“What’s the difference between the Stock market and the casino?”
This is a real question I was asked recently (albeit a bit tongue in cheek). To me, the answer is clear but for someone that doesn’t think about investing as part of their career, it might not be as obvious.
Here’s the most simplistic explanation of the difference:
The longer you stay invested in the stock market, the greater your chance of making money. The longer you stay in the casino, the greater your chance of losing all your money.
It’s certainly not a guarantee that you’d make money in the stock market and lose it all in the casino.* However, provided you invest in the broad stock market**, the data shows the chances of a successful outcome are in your favour.
Why is this?
Stock ownership represents ownership of businesses and gives you claim on the profits those businesses produce over time. When you participate in the market as whole, you’re participating in the profits from a collective group of companies.

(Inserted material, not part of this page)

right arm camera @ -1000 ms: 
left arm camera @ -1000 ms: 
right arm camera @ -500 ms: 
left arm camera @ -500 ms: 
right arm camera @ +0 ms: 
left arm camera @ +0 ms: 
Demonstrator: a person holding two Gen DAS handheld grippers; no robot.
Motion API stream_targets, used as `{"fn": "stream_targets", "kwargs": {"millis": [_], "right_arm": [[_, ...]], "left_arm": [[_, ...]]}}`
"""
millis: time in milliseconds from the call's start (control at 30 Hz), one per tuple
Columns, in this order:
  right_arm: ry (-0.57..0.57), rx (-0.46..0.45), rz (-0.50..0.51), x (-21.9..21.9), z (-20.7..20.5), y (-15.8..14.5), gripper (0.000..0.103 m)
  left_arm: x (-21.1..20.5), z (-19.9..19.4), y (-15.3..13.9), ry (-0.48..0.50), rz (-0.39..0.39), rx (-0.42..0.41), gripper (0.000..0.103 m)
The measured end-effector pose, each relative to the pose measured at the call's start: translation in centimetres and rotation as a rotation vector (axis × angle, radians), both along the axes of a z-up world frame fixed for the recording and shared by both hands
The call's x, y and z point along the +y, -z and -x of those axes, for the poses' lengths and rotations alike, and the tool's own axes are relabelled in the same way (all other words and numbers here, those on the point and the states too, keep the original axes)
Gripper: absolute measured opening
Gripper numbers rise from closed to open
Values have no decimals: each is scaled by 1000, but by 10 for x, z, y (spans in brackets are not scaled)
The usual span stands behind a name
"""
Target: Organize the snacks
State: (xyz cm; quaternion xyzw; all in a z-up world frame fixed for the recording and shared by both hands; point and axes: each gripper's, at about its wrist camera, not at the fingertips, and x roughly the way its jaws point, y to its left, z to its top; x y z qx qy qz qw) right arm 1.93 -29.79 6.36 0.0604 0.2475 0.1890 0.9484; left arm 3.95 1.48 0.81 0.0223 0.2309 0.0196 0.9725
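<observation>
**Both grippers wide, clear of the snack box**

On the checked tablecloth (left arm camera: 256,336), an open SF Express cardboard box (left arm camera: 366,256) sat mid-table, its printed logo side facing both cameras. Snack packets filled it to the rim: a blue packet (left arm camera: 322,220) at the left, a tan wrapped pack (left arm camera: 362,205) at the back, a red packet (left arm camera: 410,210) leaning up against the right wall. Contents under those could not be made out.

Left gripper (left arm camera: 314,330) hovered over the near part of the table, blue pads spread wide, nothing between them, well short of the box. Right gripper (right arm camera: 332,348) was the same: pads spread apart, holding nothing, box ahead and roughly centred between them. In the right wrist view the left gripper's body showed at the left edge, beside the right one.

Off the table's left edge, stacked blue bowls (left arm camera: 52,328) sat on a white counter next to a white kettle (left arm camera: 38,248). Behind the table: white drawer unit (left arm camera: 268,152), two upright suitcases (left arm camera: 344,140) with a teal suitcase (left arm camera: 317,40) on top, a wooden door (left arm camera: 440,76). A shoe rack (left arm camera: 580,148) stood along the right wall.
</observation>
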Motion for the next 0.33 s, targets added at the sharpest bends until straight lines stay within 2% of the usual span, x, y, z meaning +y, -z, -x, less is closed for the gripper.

While downturns in the market do happen, history tells us that with time, markets continue to increase. Setting up your portfolio appropriately will allow you to weather storms and capture the returns of markets over time.
The Stats and Odds
The historical returns of the Canadian stock market show that you have a 74% chance of a positive return over 1000+ random rolling 1-year periods.
What are rolling periods? Selecting a date in time and measuring the return starting from that point in time, usually the beginning of a month. For example, the one-year rolling return would be calculated from Jan. 1, 2011 through Dec. 31, 2011, Feb. 1, 2011 through Jan. 31, 2012, Mar. 1, 2011 through Feb. 29, 2012, and so on and so forth. Source: The Big Picture.
Over 985 3-year rolling periods you were break-even or above 87% of the time in Canada.
When stretched to 10-year rolling periods, as measured over 900 measurable periods, you would have NEVER had negative returns in the Canadian stock market.***
In US stocks, Over 900 10-year rolling periods, 95% of the time had positive returns, and 100% over 781 20-year rolling periods measured. Source: The Big Picture.
It’s hard to imagine the US or Canadian Stock market being lower in 2041 than it is today. For the long-term investor, knowing this history can help you stay the course when markets are experiencing significant downturns.
It can be easy to get caught up in the noise of daily financial news, stressing over every dip, but the reality is that staying the course, according to academic research, is almost always your best option.
So in short, is the stock market just the casino? Definitely not.
Disclaimers:
*Casino refers to games of chance, i.e. slots, roulette, craps, etc, where there is statistical probability against you winning. Slot machine odds are some of the worst, ranging from one in 5,000 to one in ~34 million chance of winning the top prize when using the maximum coin play. Source: Investopedia
**In this case, the broad stock market in the US represents the S&P500 Total return index and in Canada, the S&P/TSX Composite Total Return Index.
***Past returns are not indicative of future returns. Risk capacity and risk tolerance need to be assessed for each investor. This blog post is meant as general information and not specific investment advice.
WHAT I’M READING LATELY:
Why I’ll Always Be Optimistic About The Stock Market
David Booth is Executive Chairman and Founder of Dimensional Fund Advisors. “New businesses will grow. Old ones will adapt. Some will fail, while others flourish. Rather than having to guess what will happen to whom and when, I choose a different path. I invest in the market.” I’ve explained my philosophy about markets in different ways, but what all these descriptions have in common is choosing to side with human ingenuity rather than against it. Betting against the market is exhausting, and we believe that it doesn’t pay.”
The Surprising Dividends Of Transformed Investing
Dave Goetsch is a TV sitcom writer. In this short article, he speaks candidly about his experience in the stock market as a non-professional investor. His career of working in a highly unpredictable industry has given him several key insights into investing.
Safe Haven: Investing for Financial Storms by Mark Spitznagel
Mark Spitznagel, author of the popular book The Dao of Capital and Founder of the hedge fund Universa Investments, writes about the use of safe havens to protect large investment portfolios.
He discusses impossible-to-forecast market surprises and how to prevent significant losses during these periods using safe havens, a type of investment that is expected to retain or increase in value during times of market turbulence.
These could include insurance, bonds, or precious metals, among other options. It’s an interesting read, just not for the novice. It also includes a forward from Nassim Nicholas Taleb, for any fans of Black Swan or Fooled by Randomness.